From the Democratic Presidential hopeful...

Regardless of how successful the United States is in waging war against Iraq, it will take a new president to rebuild the country's damaged relationships with the rest of the world, Sen. John Kerry said Wednesday. [AP]

Are we to presume that that new President is supposed to be you? And what "damaged relationships" are you talking about? The terrorist supporters on the United Nations Secuirty Council? Saddam's military suppliers and cheering squad in Russia and France? Shouldn't it be they who have to repair the relationship, since America's actions are right and their actions are morally despicable? (Hat Tip Chip Joyce)

The Future of Iraq: Rumsfeld’s Vision vs. Powell’s Quagmire

Defense Secretary Donald Rumsfeld is urging President Bush to install an interim Iraqi government immediately--even as the war continues. The new authority would be made up of Iraqi opposition groups in exile, including the Iraqi National Congress, led by Ahmed Chalabi....[T]he defense secretary makes the case that Iraqi and Kurdish expatriates are better equipped to take over Iraq than are opposition leaders still inside the country. Rumsfeld's reason: The exiles have experienced democracy while living in the West; the indigenous anti-Saddam Hussein forces have not....The view expressed by Rumsfeld is hotly disputed by others inside the U.S. government, and the issues surrounding an interim government have become a real source of infighting between the Pentagon on one side and the State Department and CIA, which believe the expatriates have no credibility in Iraq, on the other...
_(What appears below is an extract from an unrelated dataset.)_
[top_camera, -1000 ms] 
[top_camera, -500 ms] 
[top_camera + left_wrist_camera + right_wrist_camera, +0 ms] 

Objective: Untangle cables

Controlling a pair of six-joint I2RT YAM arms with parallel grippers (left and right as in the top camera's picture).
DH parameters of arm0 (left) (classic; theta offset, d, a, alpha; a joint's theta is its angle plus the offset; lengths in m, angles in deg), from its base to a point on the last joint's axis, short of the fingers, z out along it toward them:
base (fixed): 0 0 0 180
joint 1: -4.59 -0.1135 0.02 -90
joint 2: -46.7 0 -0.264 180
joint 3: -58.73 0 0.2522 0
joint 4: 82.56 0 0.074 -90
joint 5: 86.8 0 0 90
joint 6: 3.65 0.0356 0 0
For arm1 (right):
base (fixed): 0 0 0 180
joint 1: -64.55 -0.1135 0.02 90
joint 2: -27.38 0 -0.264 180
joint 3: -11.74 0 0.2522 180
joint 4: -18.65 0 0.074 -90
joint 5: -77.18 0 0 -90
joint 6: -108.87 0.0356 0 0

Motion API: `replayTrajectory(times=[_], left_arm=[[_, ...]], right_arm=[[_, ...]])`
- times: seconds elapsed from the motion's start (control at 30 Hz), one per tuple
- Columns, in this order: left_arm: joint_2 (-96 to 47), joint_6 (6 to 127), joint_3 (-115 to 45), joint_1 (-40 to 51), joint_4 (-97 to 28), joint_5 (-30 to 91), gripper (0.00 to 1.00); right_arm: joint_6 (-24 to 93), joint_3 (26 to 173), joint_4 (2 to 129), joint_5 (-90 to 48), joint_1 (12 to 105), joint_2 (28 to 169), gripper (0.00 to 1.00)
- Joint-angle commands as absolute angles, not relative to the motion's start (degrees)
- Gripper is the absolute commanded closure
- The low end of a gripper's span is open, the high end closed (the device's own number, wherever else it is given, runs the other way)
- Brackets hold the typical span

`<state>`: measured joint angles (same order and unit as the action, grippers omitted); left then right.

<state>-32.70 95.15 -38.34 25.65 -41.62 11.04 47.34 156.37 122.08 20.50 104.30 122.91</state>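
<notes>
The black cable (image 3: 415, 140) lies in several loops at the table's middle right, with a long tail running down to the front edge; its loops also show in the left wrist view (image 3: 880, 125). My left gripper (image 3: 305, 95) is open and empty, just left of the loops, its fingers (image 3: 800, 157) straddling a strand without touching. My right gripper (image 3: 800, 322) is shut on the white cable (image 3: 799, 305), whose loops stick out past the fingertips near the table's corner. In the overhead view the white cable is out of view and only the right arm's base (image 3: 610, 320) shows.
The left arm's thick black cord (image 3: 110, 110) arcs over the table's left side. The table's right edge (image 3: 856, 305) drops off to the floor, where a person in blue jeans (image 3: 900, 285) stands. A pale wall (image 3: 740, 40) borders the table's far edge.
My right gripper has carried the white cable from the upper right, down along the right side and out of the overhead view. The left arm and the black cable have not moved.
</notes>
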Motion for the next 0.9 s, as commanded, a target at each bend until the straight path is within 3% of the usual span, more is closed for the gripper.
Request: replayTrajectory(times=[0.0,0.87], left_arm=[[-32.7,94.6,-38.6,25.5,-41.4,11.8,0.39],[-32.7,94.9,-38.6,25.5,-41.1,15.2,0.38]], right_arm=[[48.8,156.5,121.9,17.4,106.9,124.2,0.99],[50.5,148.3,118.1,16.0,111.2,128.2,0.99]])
...Rumsfeld's proposal is likely to infuriate European allies who oppose a U.S.-dominated administration of Iraq...Rumsfeld followed with a second memo Wednesday. It called for the president to ask Gen. Tommy Franks, the head of U.S. Central Command, to announce that the expatriates are in charge. Rumsfeld quotes Gen. George Patton to the effect that a good plan executed rapidly is better than a perfect plan executed too late. [US News and World Report, 4/3/03]
Notice the State Department's implicit premise that the Iraqis would naturally oppose an American occupation. Sez who? Sure, any provisional government we help installing will be viewed as American-influenced. So what? What the State Department is saying is that our influence on the formation of Iraq's next government will taint its "purity"--in effect, that it will only be legitimate if it "springs from the will of the Iraqi people." This is implicit collectivism based on disregard of what in fact makes a government legitimate: the protection of individual rights. The important thing is not so much who rules as to what the rules will be. There is no point to having a "democratic" Iraq that votes itself back into dictatorship.